L’étoile et le poing, par Pierre Lurçat

Lectures de Jean-Pierre Allali – L'étoile et le poing, par Pierre Lurçat
C’est un thème particulièrement original et rarement abordé que nous propose Pierre Lurçat : celui des groupes d’autodéfense juifs qui, notamment en France, se sont constitués par la force des choses pour faire face, dans un premier temps, au danger représenté par l’extrême droite et, plus récemment, par l’islamisme.
« Au fondement du militantisme activiste, il y a la double idée d’autodéfense et de réappropriation de l’usage de la force au service du peuple juif » nous dit l’auteur qui a interrogé plusieurs dizaines de responsables de groupements et de mouvements.
Si l’étude de Pierre Lurçat considère la période qui commence en 1967, il n’est pas inutile de rappeler qu’historiquement, l’apparition de l’autodéfense juive remonte au temps des pogroms d’Ukraine et de Bessarabie. Dans son fameux poème « Dans la ville du massacre », Nahman Bialik va dénoncer ce qu’il considère comme la « passivité juive ». Parmi ses lecteurs enthousiastes, Vladimir Zéev Jabotinski et Simon Doubnov qui évoquera la « honte d’une mort sans résistance ». Plus tard, en 1926, le Bessarabien Simon Schwarzbard, influencé par ces écrits, assassinera à Paris l’ataman ukrainien Simon Petlioura. Défendu par maître Henry Torrès, il sera relaxé. Un procès auquel assistera Bernard Lecache et qui sera à l’origine de la création de la LICA, future LICRA (Ligue internationale contre le racisme et l'antisémitisme).
Les structures interrogées, si elles ont le même objectif, sont diverses et variées. Voici le Betar, mouvement de jeunesse sioniste qui apparaît en France en 1927 et sa branche adulte, Bné Zéev créée en 1970. L’OJD, Organisation Juive de Défense et les Brigades Juives issues d’une scission de l’OJD, le CLESS, Comité de Liaison des Étudiants Sionistes Socialistes, le FEJ, Front des Étudiants Juifs, la LDJ, Ligue de Défense Juive. Ou encore le Tagar, proche du Betar et le RIF, Rassemblement des Israélites Français. Et, dans le domaine politique, le Hérout France.

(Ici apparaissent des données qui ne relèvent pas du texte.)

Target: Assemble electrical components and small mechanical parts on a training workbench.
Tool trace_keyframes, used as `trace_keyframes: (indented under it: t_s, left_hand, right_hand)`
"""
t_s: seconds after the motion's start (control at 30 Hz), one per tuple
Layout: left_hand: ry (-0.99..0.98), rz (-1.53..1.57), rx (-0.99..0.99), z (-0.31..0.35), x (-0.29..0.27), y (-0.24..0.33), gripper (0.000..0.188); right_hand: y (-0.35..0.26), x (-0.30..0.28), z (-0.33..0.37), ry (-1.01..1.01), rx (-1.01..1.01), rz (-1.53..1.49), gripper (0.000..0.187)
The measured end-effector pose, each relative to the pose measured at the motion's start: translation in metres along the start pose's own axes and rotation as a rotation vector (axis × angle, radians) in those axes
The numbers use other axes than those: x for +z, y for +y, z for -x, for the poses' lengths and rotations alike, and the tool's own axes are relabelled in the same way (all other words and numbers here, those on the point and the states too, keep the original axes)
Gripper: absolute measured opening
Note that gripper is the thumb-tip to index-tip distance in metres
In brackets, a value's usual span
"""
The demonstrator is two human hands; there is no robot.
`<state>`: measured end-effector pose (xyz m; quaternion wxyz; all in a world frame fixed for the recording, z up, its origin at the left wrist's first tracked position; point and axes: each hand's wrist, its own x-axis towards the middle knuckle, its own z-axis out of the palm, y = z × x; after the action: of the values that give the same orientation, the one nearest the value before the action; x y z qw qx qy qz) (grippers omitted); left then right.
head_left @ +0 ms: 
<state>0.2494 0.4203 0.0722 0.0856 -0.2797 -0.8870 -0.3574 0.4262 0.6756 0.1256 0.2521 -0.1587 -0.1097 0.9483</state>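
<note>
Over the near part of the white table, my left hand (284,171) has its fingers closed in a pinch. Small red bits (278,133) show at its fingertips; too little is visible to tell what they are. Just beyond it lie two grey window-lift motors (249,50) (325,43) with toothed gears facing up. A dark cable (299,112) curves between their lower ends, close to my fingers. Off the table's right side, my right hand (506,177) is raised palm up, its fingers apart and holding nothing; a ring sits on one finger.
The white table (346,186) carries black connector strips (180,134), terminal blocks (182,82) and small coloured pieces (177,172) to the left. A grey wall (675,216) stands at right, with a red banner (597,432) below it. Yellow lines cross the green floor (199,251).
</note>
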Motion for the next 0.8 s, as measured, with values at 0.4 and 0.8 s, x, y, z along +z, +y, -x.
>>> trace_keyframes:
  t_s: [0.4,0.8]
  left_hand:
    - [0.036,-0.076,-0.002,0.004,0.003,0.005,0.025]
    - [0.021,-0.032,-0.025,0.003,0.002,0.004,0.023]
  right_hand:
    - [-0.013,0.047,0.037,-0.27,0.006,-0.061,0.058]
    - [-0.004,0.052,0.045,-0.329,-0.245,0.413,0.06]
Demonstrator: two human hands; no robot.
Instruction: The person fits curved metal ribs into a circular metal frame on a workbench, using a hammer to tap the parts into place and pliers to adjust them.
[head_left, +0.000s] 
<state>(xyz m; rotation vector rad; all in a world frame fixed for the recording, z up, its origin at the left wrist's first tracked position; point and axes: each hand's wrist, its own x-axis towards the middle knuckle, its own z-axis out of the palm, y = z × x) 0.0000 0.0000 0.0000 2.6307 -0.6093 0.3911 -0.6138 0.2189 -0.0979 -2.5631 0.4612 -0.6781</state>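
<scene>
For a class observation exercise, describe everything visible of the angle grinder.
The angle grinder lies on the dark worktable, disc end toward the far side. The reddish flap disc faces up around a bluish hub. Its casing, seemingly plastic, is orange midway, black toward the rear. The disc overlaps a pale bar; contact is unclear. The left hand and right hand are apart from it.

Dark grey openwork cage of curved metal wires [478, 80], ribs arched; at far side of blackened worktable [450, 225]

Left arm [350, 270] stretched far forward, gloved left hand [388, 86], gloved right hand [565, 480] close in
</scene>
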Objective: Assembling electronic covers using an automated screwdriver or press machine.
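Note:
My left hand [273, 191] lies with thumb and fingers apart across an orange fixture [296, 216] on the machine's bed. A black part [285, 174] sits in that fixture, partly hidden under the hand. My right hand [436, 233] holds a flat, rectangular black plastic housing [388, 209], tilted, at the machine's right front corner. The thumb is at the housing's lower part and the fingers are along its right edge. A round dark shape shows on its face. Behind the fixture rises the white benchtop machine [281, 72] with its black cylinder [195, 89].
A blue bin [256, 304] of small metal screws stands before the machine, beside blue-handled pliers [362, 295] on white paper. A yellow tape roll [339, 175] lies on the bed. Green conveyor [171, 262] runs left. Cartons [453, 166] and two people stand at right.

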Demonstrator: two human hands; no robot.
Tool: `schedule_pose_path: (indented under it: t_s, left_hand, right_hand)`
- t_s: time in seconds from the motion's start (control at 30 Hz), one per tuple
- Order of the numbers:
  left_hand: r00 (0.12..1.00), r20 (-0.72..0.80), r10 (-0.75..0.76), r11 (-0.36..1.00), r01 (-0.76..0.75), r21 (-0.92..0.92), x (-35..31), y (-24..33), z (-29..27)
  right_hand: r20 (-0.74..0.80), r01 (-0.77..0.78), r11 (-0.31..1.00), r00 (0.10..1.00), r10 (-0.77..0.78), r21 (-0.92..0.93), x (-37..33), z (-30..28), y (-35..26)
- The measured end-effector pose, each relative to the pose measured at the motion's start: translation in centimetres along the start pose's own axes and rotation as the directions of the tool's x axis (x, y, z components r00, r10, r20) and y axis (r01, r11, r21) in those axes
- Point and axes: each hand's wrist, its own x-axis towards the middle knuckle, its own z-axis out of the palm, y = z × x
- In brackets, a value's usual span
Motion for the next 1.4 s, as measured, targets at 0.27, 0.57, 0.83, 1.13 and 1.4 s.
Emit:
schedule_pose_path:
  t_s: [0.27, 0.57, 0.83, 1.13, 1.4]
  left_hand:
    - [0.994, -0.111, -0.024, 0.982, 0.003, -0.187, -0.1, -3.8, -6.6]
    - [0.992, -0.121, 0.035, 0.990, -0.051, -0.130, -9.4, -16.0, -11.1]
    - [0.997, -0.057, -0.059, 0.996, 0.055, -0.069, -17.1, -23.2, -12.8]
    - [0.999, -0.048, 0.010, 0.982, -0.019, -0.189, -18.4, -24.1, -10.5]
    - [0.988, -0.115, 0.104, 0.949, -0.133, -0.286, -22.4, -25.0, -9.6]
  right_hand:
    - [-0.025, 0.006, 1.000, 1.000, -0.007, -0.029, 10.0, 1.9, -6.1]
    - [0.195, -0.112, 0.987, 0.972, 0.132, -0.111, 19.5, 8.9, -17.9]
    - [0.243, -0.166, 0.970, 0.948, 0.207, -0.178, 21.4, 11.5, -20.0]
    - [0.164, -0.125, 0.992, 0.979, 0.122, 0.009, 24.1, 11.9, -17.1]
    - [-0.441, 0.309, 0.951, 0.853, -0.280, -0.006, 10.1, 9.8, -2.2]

Pierre Lurçat n’a pas eu de mal à trouver des interlocuteurs qui apportent leur témoignage souvent de manière anonyme. En effet, il a lui-même été l’un des dirigeants du Tagar, le Mouvement des Étudiants Sionistes.
Les récits des témoins nous dépeignent la castagne contre les officines d’extrême droite, le Gud, le GRECE, la librairie Ogmios… Le karaté et le krav-maga sont de la partie et les matraques, battes de base-ball, pieds de biche, chaises, bouteilles, pierres, gaz lacrymogènes et autres nunchakus volent dans tous les sens.
Au fil des pages, on croise des personnages qui feront carrière par la suite : Jacques Kupfer, Francis Szpiner, André Nahum, William Goldnadel, Philippe Karsenty, Pierre Goldman, Daniel Cohn-Bendit, Roger Cukierman…
On découvre, avec étonnement, « la coopération durable des époux Klarsfeld et les militants de la mouvance activiste ». Le rôle de nombreuses femmes est également mis en valeur.
Mais, nous dit l’auteur, ne nous méprenons pas : même si elle est parfois violente, l’autodéfense juive n’est pas le terrorisme ! Impressionnant !
Jean-Pierre Allali
(*) Éditions L’Éléphant, janvir 2025, 324 pages.